Does marijuana help depression? Yes. Is there a difference between the effects of marijuana and antidepressants on our bodies? Let us take a look.
Depression is a mental illness that affects nearly 20 million people a year. Some patients suffering from this tricky and extremely dangerous ailment consult mental health specialists, others prefer to combat the condition by themselves. Being one of the hardest illness to overcome, depression requires intensive aid in the form of therapy, medication, or a combination of the two.
The patients are usually prescribed different medications, including antidepressants, to help manage their distress. These medications are proven to reduce the anxiety and stress. But the rise of concerns about the harmful side effects and addiction are forcing people to reconsider and look for other, more reliable options.
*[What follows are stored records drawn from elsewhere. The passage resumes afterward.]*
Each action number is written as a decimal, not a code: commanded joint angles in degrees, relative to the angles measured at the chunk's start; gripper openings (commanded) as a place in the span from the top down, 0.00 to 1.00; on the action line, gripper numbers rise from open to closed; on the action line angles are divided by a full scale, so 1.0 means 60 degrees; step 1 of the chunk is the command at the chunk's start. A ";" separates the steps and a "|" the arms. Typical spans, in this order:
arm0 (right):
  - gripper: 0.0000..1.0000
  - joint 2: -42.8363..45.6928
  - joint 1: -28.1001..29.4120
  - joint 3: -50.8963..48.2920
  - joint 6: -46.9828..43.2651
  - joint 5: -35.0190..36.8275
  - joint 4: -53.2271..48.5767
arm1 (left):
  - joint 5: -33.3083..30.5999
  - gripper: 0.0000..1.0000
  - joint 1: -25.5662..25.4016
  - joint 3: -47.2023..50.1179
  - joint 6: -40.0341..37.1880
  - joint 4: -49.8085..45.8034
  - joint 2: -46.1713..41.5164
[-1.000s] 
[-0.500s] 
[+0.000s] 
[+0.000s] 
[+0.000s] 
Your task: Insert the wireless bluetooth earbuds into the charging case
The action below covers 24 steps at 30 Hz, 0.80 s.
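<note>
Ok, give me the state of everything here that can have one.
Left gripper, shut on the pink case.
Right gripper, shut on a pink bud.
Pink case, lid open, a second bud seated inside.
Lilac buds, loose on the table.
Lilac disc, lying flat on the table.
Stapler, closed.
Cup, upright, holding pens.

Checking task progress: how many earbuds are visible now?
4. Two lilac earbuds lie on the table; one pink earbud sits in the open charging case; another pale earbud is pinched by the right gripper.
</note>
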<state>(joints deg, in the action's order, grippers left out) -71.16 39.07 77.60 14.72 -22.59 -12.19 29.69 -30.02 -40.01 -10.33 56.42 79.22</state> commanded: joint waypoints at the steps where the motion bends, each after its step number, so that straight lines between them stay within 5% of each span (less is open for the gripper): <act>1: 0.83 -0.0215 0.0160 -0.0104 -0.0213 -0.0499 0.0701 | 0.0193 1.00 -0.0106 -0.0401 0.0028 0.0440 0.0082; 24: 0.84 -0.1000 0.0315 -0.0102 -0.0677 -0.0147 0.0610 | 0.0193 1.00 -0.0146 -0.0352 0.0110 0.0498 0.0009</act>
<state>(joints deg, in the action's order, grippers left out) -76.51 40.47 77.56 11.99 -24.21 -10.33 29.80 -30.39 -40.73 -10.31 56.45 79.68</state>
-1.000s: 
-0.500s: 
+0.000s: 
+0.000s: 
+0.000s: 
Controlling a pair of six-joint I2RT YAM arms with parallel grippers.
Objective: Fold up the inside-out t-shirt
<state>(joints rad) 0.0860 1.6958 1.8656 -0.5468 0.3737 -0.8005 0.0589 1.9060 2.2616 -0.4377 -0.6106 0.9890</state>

However, cannabis is supposed to be an alternative treatment that is cheaper, has outstanding effects, and is an all-natural solution. Since medical marijuana came into scientists' sight, more and more cannabis studies have shown that weed can help, as well as more and more people living with chronic stress and bipolar disorders have reported to find relief through it. In nearly every case, marijuana was a safer medication and just as effective as the synthetic prescription pain pills. Cannabis is even jokingly called “green Prozac.”
Neuroscientists from the University of Buffalo's Research Institute on Addictions found that the chemical compounds naturally produced by the body called endocannabinoids (CB1 and CB2) may be helpful in stabilizing the mood and easing depression. CB1 and CB2 bind to the same receptors as THC and regulate many essential psychological functions like memory, pain sensation, and appetite. Marijuana consumption stimulates the endocannabinoid system and increases neurogenesis, thus reducing the feelings of anxiety and stress. The effects are similar to many popular antidepressants but with no required daily use and withdrawal.
On the other side of the scale, there are some studies from the anti-marijuana perspective reporting that people are depressed because they consume the weed regardless of their predisposition to depression. Although the link between the use of medical cannabis and mental disorders has not been established, weed opponents argue that regular and long-term use of marijuana increases the risk of developing a depressed state.
Such outcomes are often based not on the real facts backed by doctors but on some unknown statistics. In fact, if you look at the number of healthy people using cannabis compared to the number of those treating depression without cannabis, it is obvious that the latter group does so to self-medicate. Marijuana itself is not likely to contribute to chronic diseases.
Some studies also indicate that marijuana is an effective medication for trauma-induced anxiety. One of such studies was published in the Journal of Psychopharmacology. The scientists found that CBD can help promote the extinction of learned fear responses. So, people suffering post-traumatic stress disorder can hope for early recovery.
As long as patients are consuming a proper dose of the quality strain, cannabis seems to be a very potent treatment. And as it becomes more popular with legalization, more studies on marijuana effects will hopefully be conducted, so we will finally see what is truth and what is fiction.